Reflective Ability Scoring Rubric

Reflective Ability Rubric and User Guide

Patricia S. O’Sullivan, EdD

Professor of Medicine and Director of Educational Research and Faculty Development

Office of Medical Education

School of Medicine

University of California, San Francisco

521 Parnassus Ave Box 0410

San Francisco, CA 94143-0410

(W) 415 514 2281

(F) 415 514 0468

Louise Aronson, MD, MFA

Associate Professor of Medicine and Director, Northern California Geriatric Education Center and UCSF Medical Humanities Initiative

Division of Geriatrics

3333 California Street, Suite 380

San Francisco, CA 94118

(W) 415 514 3154

(F) 415 514 0702

Eva Chittenden, MD

Assistant Professor of Medicine

Harvard Medical School and

Director of Educational Programs

Palliative Care Service

Massachusetts General Hospital

55 Fruit St. FND 600

Boston, MA 02114

(W) 617-7249197

(F)617-724-8693

Brian Niehaus, MD

Research Assistant

Office of Medical Education

School of Medicine

University of California, San Francisco

521 Parnassus Ave Box 0410

San Francisco, CA 94143-0410

(W) 415 514 2281

(F) 415 514 0468

Lee A. Learman, MD, PhD

Clarence E. Ehrlich Professor & Chair

Department of Obstetrics and Gynecology

Indiana University School of Medicine

(W) 317-948-8609

(F) 317-948-7417

Table of Contents

1. Background 4

2. Development 5

3. Psychometric Evidence 7

4. Rater Training 8

5. References 10

6. Appendix A: Reflective Ability Scoring Rubric 12

7. Appendix B: Training Examples 13

1. Background

Over the last decade, numerous organizations (e.g. UK General Medical Council (General Medical Council, October 23, 2009); CanMEDS (Frank JR, October 29, 2009); ABIM (ABIM Foundation et al., 2002; ABIM Foundation); ACP-ASIM (ACP-ASIM Foundation, & European Federation of Internal Medicine, 2002); ACGME (Accreditation Council for Graduate Medical Education, 1999)) have called for incorporating reflection and reflective activities into all levels of medical education.
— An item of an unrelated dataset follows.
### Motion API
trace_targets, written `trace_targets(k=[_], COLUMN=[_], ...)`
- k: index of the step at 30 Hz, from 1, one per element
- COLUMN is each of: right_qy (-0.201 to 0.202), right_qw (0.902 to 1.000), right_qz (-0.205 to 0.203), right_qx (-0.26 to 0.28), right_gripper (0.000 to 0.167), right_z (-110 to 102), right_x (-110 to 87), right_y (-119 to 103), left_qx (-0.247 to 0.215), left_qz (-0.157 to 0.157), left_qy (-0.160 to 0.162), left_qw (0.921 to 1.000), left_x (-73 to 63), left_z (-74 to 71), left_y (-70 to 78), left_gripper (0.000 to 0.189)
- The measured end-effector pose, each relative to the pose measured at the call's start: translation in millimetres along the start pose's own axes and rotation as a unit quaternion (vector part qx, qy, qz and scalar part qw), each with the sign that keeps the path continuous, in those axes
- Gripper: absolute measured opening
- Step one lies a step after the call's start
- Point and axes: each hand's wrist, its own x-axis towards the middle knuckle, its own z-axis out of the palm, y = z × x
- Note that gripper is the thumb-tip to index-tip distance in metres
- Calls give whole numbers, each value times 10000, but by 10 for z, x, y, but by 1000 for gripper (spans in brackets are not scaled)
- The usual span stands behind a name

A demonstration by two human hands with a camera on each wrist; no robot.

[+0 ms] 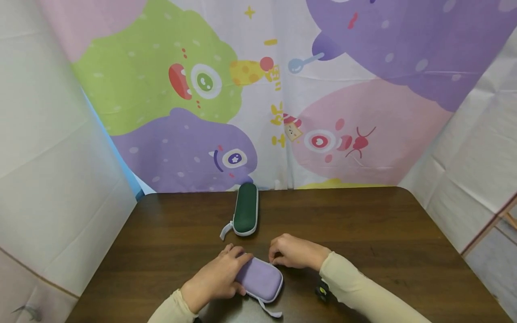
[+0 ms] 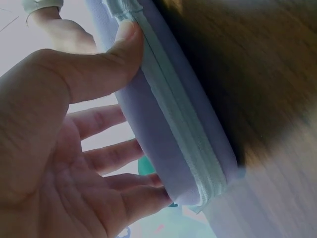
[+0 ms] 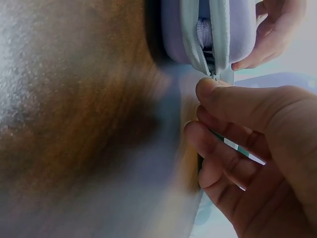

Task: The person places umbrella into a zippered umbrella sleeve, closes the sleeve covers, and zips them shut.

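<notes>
A lavender zip case lies on the table, its light grey zipper running along the side. My left hand holds it, thumb along the zipper edge and fingers over the far side in the left wrist view. At the case's far right corner, my right hand pinches the zipper pull between thumb and forefinger. In the right wrist view the zipper slider sits right at those fingertips. Beside it the zipper is parted, and a purple woven lining shows in the gap. A light fabric loop hangs off the near edge.
A dark green zip case with a light zipper and strap lies near the far edge of the brown wooden table. Behind it hangs a curtain printed with cartoon monsters. Pale sheets flank both sides.
</notes>
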Motion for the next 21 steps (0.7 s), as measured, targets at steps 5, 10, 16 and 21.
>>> trace_targets(k=[5, 10, 16, 21], right_qy=[95, 139, 98, 131], right_qw=[9999, 9998, 9999, 9999], right_qz=[42, 30, 35, 67], right_qx=[48, 109, 94, 62], right_gripper=[9, 9, 9, 9], right_z=[20, 30, 22, 21], right_x=[-21, -37, -43, -52], right_y=[5, 2, -19, -27], left_qx=[7, 222, 580, 710], left_qz=[-68, -151, -43, 352], left_qy=[93, 160, 200, 427], left_qw=[9999, 9995, 9981, 9959], left_x=[-8, -29, -64, -82], left_z=[17, 35, 61, 97], left_y=[10, 14, -17, -54], left_gripper=[75, 77, 78, 76])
In response to this mandate, educators and accrediting bodies have required trainees and practicing professionals to complete reflective activities, most of which have taken the form of written exercises such as critical incident reports, journals, or responses to structured questions (Wald, Davis, Reis, Monroe, & Borkan, 2009). Reflection, the process of analyzing, reconsidering and questioning experiences and of making an assessment for the purposes of learning, is considered an essential skill for self-directed learning and professional development. It transforms experience into education by helping practitioners identify gaps in their knowledge and skills and by promoting critical reasoning, self-assessment, problem-solving and professionalism (Boud & Walker, 1998; K. Mann, Gordon, & Macleod, 2007). Recent studies suggest reflection may decrease diagnostic errors and improve clinical performance in complex or uncertain situations (Mamede, Schmidt & Penaforte, 2008). Studies of reflection in medical education generally focus on identifying common themes or responding to content issues.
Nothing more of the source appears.